**Task goal:** Among the entries that follow, find every line with the word "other" and copy it.

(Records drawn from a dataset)
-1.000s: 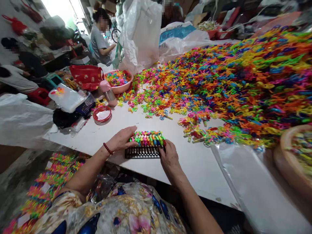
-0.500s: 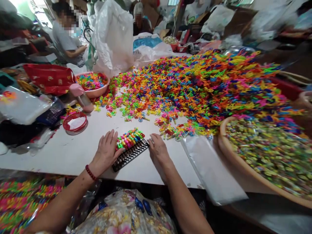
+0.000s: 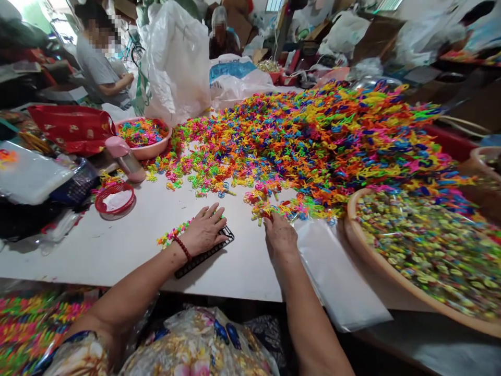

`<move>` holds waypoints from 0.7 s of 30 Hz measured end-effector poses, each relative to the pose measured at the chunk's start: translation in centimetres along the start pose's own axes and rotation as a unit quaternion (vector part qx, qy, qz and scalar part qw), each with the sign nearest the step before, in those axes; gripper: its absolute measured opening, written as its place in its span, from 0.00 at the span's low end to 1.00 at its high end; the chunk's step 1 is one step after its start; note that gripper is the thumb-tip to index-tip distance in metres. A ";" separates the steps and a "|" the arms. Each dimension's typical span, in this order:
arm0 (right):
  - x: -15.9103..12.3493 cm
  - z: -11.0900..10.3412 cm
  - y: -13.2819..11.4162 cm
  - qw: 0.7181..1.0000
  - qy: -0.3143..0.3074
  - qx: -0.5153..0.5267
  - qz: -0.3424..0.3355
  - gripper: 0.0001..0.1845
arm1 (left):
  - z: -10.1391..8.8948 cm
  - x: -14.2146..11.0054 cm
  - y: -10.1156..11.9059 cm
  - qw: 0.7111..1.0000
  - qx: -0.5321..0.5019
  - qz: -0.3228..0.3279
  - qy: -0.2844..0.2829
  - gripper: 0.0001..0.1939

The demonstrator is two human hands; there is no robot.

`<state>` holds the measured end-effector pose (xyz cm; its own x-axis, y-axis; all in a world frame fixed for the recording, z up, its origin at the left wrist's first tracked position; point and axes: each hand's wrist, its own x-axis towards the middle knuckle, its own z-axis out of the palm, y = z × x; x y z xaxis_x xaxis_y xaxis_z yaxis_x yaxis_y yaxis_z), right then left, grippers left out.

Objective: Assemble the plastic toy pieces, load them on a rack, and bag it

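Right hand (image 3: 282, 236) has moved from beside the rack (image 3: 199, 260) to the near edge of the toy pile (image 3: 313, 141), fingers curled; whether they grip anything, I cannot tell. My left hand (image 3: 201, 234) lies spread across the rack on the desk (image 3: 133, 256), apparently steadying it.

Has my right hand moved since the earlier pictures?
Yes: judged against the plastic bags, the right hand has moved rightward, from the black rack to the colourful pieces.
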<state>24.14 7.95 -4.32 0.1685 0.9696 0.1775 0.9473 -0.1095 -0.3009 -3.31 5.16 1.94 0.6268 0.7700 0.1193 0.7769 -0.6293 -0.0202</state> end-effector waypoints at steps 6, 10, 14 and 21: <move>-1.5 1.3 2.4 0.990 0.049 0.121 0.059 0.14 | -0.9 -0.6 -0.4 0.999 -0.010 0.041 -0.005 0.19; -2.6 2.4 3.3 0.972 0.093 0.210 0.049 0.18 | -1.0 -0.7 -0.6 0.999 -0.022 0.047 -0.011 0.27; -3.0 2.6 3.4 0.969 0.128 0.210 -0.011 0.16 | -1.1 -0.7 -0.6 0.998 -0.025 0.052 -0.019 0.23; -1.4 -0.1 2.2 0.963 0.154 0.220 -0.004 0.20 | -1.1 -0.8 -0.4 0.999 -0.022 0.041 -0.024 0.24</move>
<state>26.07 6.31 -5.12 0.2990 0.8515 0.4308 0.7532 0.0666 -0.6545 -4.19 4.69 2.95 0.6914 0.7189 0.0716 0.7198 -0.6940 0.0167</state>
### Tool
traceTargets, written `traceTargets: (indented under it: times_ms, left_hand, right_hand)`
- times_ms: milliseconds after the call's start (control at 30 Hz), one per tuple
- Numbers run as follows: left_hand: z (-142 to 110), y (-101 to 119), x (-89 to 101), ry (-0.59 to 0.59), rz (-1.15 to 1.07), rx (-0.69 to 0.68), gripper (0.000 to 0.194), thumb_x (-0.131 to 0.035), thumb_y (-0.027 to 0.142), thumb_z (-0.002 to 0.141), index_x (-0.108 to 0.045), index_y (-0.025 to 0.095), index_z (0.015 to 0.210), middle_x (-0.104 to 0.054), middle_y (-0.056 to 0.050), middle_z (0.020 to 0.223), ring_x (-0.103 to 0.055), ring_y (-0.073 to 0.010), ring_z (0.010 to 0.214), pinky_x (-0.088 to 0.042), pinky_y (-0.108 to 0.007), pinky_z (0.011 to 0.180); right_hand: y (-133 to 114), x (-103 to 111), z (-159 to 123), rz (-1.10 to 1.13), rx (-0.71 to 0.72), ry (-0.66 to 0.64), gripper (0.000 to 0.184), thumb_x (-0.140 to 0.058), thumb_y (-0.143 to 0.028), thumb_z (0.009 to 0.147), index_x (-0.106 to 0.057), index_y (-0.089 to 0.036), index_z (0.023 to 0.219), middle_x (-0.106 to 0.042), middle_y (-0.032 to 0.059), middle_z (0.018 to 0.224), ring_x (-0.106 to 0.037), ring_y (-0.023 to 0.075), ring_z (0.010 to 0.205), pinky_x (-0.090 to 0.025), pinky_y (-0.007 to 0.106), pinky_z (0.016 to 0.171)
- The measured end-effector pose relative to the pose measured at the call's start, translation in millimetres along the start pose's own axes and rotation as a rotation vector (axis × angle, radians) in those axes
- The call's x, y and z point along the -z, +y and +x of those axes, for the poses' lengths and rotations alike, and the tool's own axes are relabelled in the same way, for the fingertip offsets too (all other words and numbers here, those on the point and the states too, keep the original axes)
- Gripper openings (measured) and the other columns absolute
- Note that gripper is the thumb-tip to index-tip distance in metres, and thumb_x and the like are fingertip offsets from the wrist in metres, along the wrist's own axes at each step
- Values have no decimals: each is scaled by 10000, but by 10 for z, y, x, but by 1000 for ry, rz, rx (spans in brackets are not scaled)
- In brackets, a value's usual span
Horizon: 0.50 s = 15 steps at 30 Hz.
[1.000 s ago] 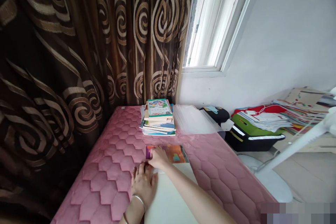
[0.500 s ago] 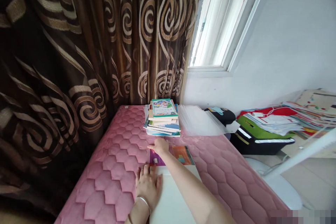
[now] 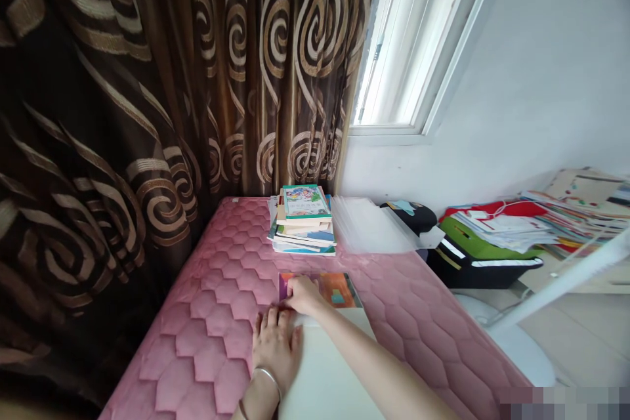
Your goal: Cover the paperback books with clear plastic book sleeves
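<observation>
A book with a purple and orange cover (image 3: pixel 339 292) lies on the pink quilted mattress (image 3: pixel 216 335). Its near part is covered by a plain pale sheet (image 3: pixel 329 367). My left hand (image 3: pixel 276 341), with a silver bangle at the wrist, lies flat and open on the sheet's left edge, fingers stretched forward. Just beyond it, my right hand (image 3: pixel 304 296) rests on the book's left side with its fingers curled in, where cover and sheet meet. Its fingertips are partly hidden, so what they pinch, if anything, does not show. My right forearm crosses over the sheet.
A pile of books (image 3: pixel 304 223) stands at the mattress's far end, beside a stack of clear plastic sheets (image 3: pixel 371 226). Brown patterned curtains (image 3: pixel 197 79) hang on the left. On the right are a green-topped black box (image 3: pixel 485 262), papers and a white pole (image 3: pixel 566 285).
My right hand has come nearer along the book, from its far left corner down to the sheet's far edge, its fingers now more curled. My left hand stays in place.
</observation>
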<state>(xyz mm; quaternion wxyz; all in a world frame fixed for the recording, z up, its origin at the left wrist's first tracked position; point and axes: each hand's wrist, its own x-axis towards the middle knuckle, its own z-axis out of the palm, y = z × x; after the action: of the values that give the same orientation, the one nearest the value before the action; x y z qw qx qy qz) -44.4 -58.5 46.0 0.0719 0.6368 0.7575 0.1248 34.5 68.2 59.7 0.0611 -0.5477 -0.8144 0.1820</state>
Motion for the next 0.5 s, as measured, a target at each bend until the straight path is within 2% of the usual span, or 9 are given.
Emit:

**Exercise solution:**
- The call's x, y and z point along the -z, +y and +x of those axes, for the poses' lengths and rotations alike, and the tool's own axes are relabelled in the same way, for the fingertip offsets too (all other words and numbers here, those on the point and the states too, keep the original axes)
- Gripper openings (measured) and the other columns absolute

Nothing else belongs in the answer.